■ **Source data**
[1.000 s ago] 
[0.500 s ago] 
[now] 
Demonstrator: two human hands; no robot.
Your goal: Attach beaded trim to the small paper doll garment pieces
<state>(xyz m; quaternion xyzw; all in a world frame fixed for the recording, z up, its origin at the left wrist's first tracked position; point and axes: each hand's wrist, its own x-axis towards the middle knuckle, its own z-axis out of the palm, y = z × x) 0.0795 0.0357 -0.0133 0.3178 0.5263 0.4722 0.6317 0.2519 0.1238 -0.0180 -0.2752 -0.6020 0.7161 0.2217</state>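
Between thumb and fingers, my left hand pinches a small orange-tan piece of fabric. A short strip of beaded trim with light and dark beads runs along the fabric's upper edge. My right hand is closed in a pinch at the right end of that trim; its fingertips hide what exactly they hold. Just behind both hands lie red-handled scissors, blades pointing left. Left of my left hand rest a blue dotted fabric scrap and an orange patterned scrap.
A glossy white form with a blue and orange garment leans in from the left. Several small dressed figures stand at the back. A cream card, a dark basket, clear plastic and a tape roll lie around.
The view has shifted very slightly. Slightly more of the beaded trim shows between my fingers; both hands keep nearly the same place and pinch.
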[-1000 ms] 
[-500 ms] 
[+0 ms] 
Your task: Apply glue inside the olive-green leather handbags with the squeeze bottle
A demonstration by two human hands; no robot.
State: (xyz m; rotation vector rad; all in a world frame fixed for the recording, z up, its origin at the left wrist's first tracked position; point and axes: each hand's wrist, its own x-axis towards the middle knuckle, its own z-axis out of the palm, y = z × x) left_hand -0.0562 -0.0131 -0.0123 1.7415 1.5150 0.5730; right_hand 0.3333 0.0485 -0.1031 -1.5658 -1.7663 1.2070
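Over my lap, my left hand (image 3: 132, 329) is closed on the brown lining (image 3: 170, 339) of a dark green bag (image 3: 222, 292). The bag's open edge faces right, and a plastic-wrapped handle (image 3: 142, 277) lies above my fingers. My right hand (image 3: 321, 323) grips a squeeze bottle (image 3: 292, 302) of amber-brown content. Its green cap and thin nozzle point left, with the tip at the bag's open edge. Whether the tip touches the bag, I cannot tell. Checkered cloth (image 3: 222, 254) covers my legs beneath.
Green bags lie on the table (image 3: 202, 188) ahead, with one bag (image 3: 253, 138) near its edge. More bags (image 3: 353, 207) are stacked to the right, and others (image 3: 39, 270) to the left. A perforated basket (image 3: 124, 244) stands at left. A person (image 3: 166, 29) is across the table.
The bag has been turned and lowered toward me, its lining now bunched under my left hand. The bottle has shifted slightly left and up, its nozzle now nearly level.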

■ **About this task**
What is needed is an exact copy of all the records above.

■ **Output below**
[1.000 s ago] 
[0.500 s ago] 
[now] 
Demonstrator: two human hands; no robot.
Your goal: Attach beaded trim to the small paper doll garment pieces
<state>(xyz m; quaternion xyzw; all in a world frame fixed for the recording, z up, its origin at the left wrist's first tracked position; point and axes: each hand's wrist, its own x-axis towards the middle knuckle, its own z-axis out of the palm, y = z × x) 0.0795 0.0357 -0.0133 0.3178 0.5263 0.4722 0.6317 0.2519 0.1238 -0.0180 -0.2752 -0.6020 0.7161 0.2217</state>
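Between thumb and fingers, my left hand pinches a small orange-tan piece of fabric. A short strip of beaded trim with light and dark beads runs along the fabric's upper edge. My right hand is closed in a pinch at the right end of that trim; its fingertips hide what exactly they hold. Just behind both hands lie red-handled scissors, blades pointing left. Left of my left hand rest a blue dotted fabric scrap and an orange patterned scrap.
A glossy white form with a blue and orange garment leans in from the left. Several small dressed figures stand at the back. A cream card, a dark basket, clear plastic and a tape roll lie around.
The view has shifted very slightly. Slightly more of the beaded trim shows between my fingers; both hands keep nearly the same place and pinch.
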[-1000 ms] 
[-500 ms] 
[+0 ms] 
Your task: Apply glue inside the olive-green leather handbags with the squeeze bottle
A demonstration by two human hands; no robot.
State: (xyz m; rotation vector rad; all in a world frame fixed for the recording, z up, its origin at the left wrist's first tracked position; point and axes: each hand's wrist, its own x-axis towards the middle knuckle, its own z-axis out of the palm, y = z × x) left_hand -0.0562 -0.0131 -0.0123 1.7415 1.5150 0.5730; right_hand 0.3333 0.0485 -0.1031 -1.5658 -1.7663 1.2070
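Over my lap, my left hand (image 3: 132, 329) is closed on the brown lining (image 3: 170, 339) of a dark green bag (image 3: 222, 292). The bag's open edge faces right, and a plastic-wrapped handle (image 3: 142, 277) lies above my fingers. My right hand (image 3: 321, 323) grips a squeeze bottle (image 3: 292, 302) of amber-brown content. Its green cap and thin nozzle point left, with the tip at the bag's open edge. Whether the tip touches the bag, I cannot tell. Checkered cloth (image 3: 222, 254) covers my legs beneath.
Green bags lie on the table (image 3: 202, 188) ahead, with one bag (image 3: 253, 138) near its edge. More bags (image 3: 353, 207) are stacked to the right, and others (image 3: 39, 270) to the left. A perforated basket (image 3: 124, 244) stands at left. A person (image 3: 166, 29) is across the table.
The bag has been turned and lowered toward me, its lining now bunched under my left hand. The bottle has shifted slightly left and up, its nozzle now nearly level.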

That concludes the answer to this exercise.